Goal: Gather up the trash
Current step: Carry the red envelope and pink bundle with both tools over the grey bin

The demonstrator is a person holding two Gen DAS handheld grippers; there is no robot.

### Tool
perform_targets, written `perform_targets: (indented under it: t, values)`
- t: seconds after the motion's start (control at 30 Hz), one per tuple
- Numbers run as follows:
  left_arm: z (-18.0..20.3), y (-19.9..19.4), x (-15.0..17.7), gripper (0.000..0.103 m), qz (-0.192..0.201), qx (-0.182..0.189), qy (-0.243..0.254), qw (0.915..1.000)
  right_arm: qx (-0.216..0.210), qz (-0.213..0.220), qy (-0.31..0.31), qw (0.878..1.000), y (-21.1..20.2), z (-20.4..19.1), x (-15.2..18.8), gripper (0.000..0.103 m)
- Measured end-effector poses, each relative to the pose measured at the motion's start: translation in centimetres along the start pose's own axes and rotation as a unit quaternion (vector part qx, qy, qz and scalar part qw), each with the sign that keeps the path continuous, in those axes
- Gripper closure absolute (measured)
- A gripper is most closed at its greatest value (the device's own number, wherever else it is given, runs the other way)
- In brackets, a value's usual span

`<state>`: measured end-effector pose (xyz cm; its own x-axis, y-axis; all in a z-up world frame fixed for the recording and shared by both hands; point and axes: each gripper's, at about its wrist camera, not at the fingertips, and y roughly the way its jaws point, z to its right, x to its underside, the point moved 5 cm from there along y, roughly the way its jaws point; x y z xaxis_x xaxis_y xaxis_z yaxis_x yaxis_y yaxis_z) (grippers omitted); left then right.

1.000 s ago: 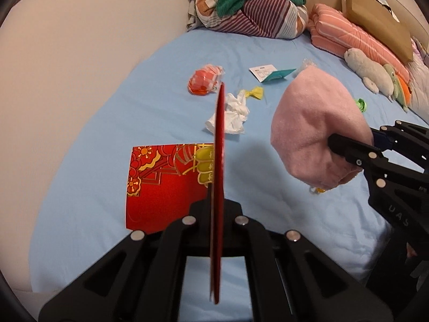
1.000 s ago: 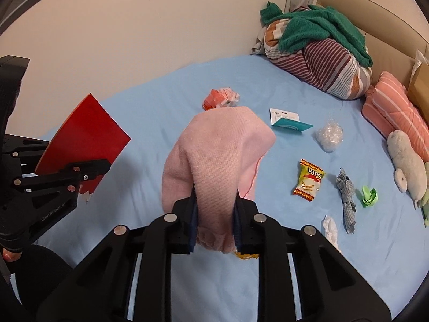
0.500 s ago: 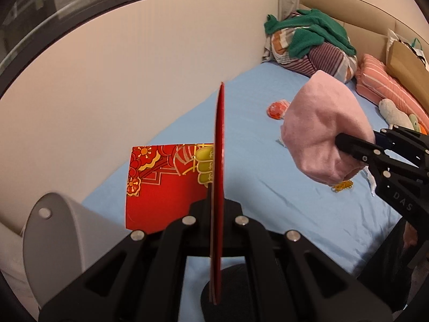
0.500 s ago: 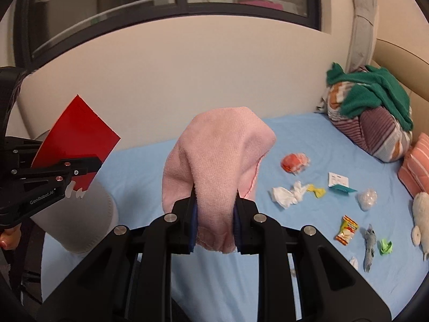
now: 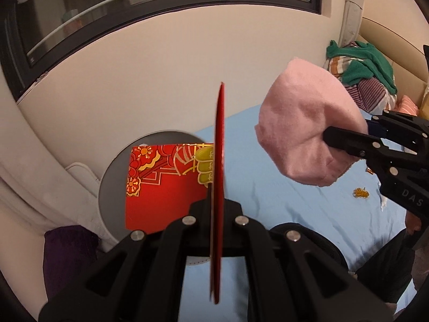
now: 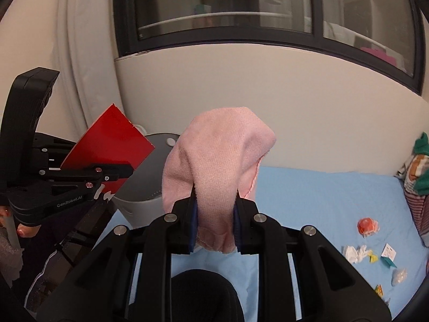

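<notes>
We hold red envelope [image 5: 171,187] clamped in left gripper [image 5: 215,209], pink cloth [image 6: 214,166] in right gripper [image 6: 214,225], bin [image 6: 152,177] nearer left.

1. the left gripper [image 5: 217,209] is built of matte black linkage arms joined by round silver rivets.
2. white lettering "genrobot.ai" is printed on its side.
3. the right gripper [image 6: 214,209] is made alike, with blue pads [image 6: 192,224] fitted inside its fingers.
4. "das" is marked on its body.
5. dark trousers with a white stripe are worn.
</notes>
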<state>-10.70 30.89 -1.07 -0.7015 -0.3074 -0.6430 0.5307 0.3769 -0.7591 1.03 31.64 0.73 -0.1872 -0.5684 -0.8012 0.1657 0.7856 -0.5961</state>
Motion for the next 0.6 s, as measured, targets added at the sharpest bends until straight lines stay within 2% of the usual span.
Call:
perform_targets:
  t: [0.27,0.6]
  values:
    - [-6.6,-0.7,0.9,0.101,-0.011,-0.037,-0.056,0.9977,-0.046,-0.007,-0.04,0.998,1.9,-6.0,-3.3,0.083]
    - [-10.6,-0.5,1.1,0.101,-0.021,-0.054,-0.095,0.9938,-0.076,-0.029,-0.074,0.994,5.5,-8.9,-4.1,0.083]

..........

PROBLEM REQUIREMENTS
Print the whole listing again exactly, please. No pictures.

ANSWER TO THIS TASK
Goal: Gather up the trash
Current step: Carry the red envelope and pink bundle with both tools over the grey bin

The demonstrator is a person holding two Gen DAS handheld grippers; there is no robot.

### Tool
perform_targets, written `perform_targets: (indented under it: t, values)`
- t: seconds after the motion's start (control at 30 Hz), one per tuple
- Numbers run as follows:
  left_arm: z (-18.0..20.3), y (-19.9..19.4), x (-15.0..17.7), gripper (0.000..0.103 m), qz (-0.192..0.201), qx (-0.182..0.189), qy (-0.243..0.254), qw (0.915..1.000)
  right_arm: qx (-0.216..0.210), qz (-0.213..0.220), qy (-0.31..0.31), qw (0.878..1.000), y (-21.1..20.2), z (-20.4..19.1), x (-15.2..18.8), gripper (0.000..0.103 m)
- Measured end-effector poses, each relative to the pose measured at the motion's start: translation in centimetres along the start pose's own axes and rotation as a unit quaternion (vector part qx, qy, qz and scalar part qw), each with the sign that keeps the path continuous, in those axes
- Gripper closure absolute (measured)
- A gripper is most closed at its greatest value (the device's own number, wherever else it is given, runs the other way)
- In brackets, a value's usual span

`<state>`: measured end-effector pose (xyz cm; its own x-axis, y-axis; all in a z-up world frame fixed for the recording and shared by both hands; point and axes: each gripper's, at about its wrist camera, not at the fingertips, and y roughly the way its jaws point, z to its right, x to its underside, the point moved 5 cm from there along y, roughly the way its jaws point; x y z xaxis_x xaxis_y xaxis_z yaxis_x yaxis_y yaxis_z) (grippers omitted); left then right.

1.000 s ago: 
1.000 s ago: 
0.500 s ago: 
0.500 s ago: 
now: 
now: 

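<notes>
We hold red envelope [image 5: 171,187] clamped in left gripper [image 5: 215,209], pink cloth [image 6: 214,166] in right gripper [image 6: 214,225], bin [image 6: 152,177] nearer left.

1. the left gripper [image 5: 217,209] is built of matte black linkage arms joined by round silver rivets.
2. white lettering "genrobot.ai" is printed on its side.
3. the right gripper [image 6: 214,209] is made alike, with blue pads [image 6: 192,224] fitted inside its fingers.
4. "das" is marked on its body.
5. dark trousers with a white stripe are worn.
</notes>
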<state>-10.70 30.89 -1.07 -0.7015 -0.3074 -0.6430 0.5307 0.3769 -0.7591 1.03 31.64 0.73 -0.1872 -0.5684 -0.8012 0.1657 0.7856 -0.5961</state>
Motion for the next 0.6 s, as measured, targets added at the sharpest bends until straight lines stay within 2% of the usual span.
Call:
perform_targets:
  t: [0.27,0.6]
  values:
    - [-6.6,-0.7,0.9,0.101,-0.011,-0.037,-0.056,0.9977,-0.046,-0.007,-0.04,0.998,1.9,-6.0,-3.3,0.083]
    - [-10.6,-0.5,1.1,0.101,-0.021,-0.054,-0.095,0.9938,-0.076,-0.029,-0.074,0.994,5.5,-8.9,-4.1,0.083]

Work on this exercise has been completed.